Les megaconstellations de satellites : une menace pour la recherche en astrophysique

Starlink est un projet de la société américaine SpaceX qui prévoit de fournir une connexion Internet haut débit partout à la surface du globe grâce à une myriade de satellites conçus à cet effet.

Pour réduire les temps de latence, ces petits satellites de moins de 260 kg sont placés en orbite basse à quelques centaines de kilomètres d’altitude. A terme, ces satellites formeront une flotte de plus de 42 000 objets !

Ce projet est une véritable catastrophe pour les astronomes qui redoutent de voir leurs mesures gravement affectées par ces intrus qui pourraient parasiter les régions du ciel observées par des instruments scientifiques. Cette pollution n’affectera pas seulement les photographies du ciel profond mais pourrait également gêner les radiotélescopes qui observent le ciel dans d’autres régions du spectre électromagnétique. L’exaspération gagne du terrain à mesure que les astronomes professionnels et amateurs notent les premiers effets de ces passages incessants dans le champ visuel des instruments.

Champ du détecteur du télescope Blanco de 4 mètres de diamètre installé sur le Cerro Tololo au Chili. Pratiquement tous les capteurs du détecteur ont été balayés par ces éclats lumineux des satellites Starlink durant la pose de six minutes qui devait servir à la recherche de nouvelles galaxies naines à côté du Grand nuage de Magellan.

Mais la société d’Elon Musk n’est pas la seule à vouloir utiliser les orbites basses. OneWeb et Amazon travaillent déjà sur des projets concurrents qui, dans quelques années, rempliront le ciel de centaines de milliers de points lumineux impossibles à supprimer.

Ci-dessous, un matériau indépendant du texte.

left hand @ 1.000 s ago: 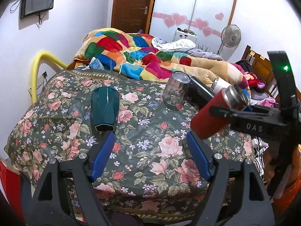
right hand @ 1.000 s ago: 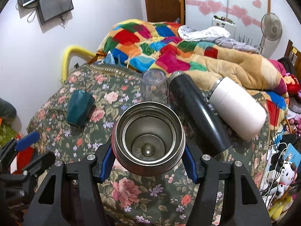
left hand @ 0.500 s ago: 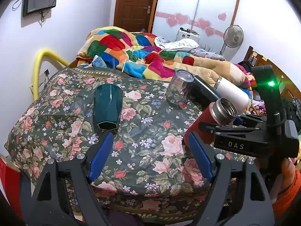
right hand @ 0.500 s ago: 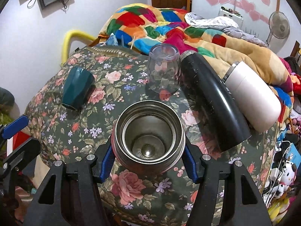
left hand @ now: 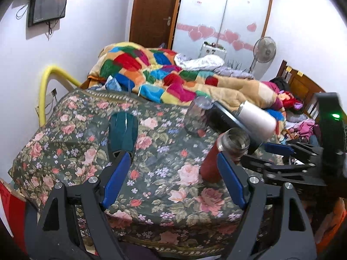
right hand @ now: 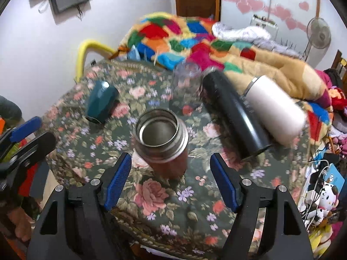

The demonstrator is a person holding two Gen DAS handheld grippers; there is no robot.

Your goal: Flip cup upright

Cela impliquera la transformation pure et simple du ciel tel que nous le connaissons, rendant toutes recherches en astrophysiques impossibles depuis la Terre. C’est un patrimoine naturel accessible à tous, déjà bien abimé par l’éclairage périurbain anarchique,  qui disparaitra définitivement.

Il semble malheureusement difficile de lutter contre ces multinationales qui décident, en toute impunité, de priver l’humanité de ce bien commun. Chaque mois, elles font valider le lancement de nouveaux satellites par des organismes comme l’International Telecommunication Union ou la Federal Communications Commission en profitant du vide juridique actuel et des règles devenues obsolètes par cette course à l’espace. Ces megaconstellations de satellites augmentent aussi considérablement les risques de collisions et pourraient saturer l’espace proche en débris de toutes sortes.

Les astronomes en sont réduits à protester et ne peuvent que tenter d’alerter l’opinion publique et les gouvernements sur les dangers de ces projets incontrôlables.

Afin de constater l’étendue des dégâts, la dernière version de WinStars affiche en temps réel la position des satellites de la constellation StarLink.

Il suffit juste d’aller dans Objets du système solaire/satellites, d’Actualiser les paramètres orbitaux et de sélectionner, un à un, tous les satellites dont le nom commence par Starlink.